_TASK OBJECTIVE_
Some lines below hold "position". Pick them out and copy them.
□ □ □ □ □ □ □
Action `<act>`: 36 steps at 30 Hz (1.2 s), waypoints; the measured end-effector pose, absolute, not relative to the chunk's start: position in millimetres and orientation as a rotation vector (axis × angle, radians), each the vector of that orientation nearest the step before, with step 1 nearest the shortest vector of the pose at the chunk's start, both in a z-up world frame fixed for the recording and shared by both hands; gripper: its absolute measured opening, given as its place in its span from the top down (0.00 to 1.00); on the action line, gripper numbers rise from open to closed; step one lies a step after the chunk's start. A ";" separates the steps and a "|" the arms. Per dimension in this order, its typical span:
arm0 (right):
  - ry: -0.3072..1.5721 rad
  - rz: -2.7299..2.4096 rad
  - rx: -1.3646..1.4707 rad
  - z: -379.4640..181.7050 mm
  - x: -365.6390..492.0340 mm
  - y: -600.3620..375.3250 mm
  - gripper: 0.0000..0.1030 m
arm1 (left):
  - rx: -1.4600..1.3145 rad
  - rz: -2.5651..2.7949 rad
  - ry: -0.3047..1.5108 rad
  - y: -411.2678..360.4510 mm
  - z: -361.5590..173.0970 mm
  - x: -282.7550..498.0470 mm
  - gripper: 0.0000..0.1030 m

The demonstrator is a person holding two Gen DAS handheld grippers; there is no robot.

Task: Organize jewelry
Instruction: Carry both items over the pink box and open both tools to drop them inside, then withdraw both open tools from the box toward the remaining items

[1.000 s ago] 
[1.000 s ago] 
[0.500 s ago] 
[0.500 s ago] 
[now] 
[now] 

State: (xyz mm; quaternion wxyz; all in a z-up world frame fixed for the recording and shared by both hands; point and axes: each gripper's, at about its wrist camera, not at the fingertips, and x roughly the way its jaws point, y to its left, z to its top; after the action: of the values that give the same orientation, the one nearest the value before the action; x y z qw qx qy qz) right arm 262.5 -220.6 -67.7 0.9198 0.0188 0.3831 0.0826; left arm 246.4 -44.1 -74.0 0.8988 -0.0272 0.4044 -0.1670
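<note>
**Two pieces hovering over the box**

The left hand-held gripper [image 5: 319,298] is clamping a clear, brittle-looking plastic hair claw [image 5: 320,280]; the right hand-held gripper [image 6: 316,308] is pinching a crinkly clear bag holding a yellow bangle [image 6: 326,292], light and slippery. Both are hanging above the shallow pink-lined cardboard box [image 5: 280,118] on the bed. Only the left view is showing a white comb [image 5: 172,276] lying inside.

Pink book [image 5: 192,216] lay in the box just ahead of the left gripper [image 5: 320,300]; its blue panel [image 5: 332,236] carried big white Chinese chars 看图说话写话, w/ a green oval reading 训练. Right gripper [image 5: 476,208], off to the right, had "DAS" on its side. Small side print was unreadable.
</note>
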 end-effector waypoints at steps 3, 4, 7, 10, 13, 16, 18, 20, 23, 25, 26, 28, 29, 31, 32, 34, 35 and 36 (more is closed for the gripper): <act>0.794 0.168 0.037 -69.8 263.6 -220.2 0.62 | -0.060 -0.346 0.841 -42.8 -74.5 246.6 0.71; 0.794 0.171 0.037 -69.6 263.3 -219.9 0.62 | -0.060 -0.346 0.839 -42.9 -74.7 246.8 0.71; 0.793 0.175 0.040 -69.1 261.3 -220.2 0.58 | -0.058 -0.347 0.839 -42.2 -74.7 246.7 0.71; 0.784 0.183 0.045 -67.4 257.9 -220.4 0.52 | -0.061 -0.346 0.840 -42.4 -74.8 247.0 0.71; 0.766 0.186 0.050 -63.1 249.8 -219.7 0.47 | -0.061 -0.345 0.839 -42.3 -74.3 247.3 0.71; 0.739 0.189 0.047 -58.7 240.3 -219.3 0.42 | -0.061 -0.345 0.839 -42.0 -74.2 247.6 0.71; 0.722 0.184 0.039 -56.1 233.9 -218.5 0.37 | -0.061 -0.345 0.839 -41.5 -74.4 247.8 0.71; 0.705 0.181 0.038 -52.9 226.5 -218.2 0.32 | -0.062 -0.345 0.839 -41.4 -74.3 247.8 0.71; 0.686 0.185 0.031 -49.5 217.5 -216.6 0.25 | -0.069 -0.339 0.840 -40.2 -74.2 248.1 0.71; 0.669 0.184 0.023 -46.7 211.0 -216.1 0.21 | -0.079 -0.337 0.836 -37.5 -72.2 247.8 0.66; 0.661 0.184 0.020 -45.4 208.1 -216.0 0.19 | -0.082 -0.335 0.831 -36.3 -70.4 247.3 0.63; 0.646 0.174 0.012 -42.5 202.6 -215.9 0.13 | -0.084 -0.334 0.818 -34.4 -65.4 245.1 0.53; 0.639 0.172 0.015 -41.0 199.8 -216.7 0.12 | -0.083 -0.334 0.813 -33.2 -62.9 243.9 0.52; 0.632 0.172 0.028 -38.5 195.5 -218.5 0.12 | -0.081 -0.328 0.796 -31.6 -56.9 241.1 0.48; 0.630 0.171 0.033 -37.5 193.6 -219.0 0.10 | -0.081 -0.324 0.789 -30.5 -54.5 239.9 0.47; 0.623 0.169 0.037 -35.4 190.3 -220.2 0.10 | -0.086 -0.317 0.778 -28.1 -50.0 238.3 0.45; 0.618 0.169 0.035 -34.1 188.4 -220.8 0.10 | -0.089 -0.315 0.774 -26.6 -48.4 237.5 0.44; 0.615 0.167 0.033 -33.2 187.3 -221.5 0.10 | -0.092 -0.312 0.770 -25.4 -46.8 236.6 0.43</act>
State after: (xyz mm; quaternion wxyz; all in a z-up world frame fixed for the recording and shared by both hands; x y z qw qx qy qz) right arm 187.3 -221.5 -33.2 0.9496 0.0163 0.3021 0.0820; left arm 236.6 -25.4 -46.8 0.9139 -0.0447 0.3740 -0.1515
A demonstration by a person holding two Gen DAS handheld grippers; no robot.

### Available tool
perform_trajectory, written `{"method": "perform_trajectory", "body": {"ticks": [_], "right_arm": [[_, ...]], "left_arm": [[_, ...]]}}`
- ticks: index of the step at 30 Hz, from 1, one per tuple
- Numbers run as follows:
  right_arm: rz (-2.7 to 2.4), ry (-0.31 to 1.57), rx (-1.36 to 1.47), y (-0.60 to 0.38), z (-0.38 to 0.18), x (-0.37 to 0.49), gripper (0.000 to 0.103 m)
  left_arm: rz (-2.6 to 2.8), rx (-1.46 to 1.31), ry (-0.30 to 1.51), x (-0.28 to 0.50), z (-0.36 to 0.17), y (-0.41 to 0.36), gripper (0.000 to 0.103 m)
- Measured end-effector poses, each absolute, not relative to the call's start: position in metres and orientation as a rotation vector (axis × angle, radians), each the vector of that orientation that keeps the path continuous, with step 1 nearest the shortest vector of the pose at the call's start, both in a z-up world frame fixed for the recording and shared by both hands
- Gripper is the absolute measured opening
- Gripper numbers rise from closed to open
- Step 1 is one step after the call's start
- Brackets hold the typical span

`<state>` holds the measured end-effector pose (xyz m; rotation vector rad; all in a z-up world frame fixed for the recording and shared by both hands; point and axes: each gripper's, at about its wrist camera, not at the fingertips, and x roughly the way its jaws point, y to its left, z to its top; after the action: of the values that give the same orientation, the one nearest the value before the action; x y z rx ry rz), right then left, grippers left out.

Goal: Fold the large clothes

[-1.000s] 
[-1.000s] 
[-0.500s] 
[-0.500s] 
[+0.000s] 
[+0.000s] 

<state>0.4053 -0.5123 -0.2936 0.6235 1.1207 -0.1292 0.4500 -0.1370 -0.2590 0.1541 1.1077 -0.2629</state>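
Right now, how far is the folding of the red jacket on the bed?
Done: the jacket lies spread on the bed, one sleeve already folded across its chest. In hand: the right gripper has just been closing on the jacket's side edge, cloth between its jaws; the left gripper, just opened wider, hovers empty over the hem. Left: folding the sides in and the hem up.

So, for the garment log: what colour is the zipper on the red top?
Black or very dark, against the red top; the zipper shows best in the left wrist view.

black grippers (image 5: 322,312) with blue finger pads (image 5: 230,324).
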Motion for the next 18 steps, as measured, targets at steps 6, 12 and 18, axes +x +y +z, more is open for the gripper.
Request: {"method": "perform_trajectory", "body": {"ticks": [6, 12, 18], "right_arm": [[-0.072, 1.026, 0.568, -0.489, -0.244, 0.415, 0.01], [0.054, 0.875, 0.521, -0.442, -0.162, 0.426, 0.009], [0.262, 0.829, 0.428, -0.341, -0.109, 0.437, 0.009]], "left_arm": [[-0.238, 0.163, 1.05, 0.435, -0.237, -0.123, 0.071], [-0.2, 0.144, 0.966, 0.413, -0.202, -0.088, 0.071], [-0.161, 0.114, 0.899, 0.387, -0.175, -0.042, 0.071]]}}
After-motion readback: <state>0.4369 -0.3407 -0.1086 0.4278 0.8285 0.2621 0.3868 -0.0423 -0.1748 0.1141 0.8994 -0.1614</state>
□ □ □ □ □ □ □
_ANSWER AREA_
Action `<act>`: 36 steps at 30 Hz (1.2 s), waypoints; the measured end-effector pose, absolute, not relative to the chunk's start: position in millimetres and orientation as a rotation vector (axis × angle, radians), each the vector of that orientation nearest the step before, with step 1 nearest the shortest vector of the pose at the chunk's start, both in a z-up world frame fixed for the recording and shared by both hands; gripper: its absolute measured opening, given as its place in its span from the top down (0.00 to 1.00); on the action line, gripper numbers rise from open to closed; step one lies a step after the chunk's start. A ";" separates the steps and a "|" the arms. Per dimension in this order, its typical span:
- Measured end-effector poses, each absolute, not relative to the call's start: position in metres and orientation as a rotation vector (axis × angle, radians), each the vector of that orientation that keeps the path continuous, with step 1 nearest the shortest vector of the pose at the call's start, both in a z-up world frame fixed for the recording and shared by both hands

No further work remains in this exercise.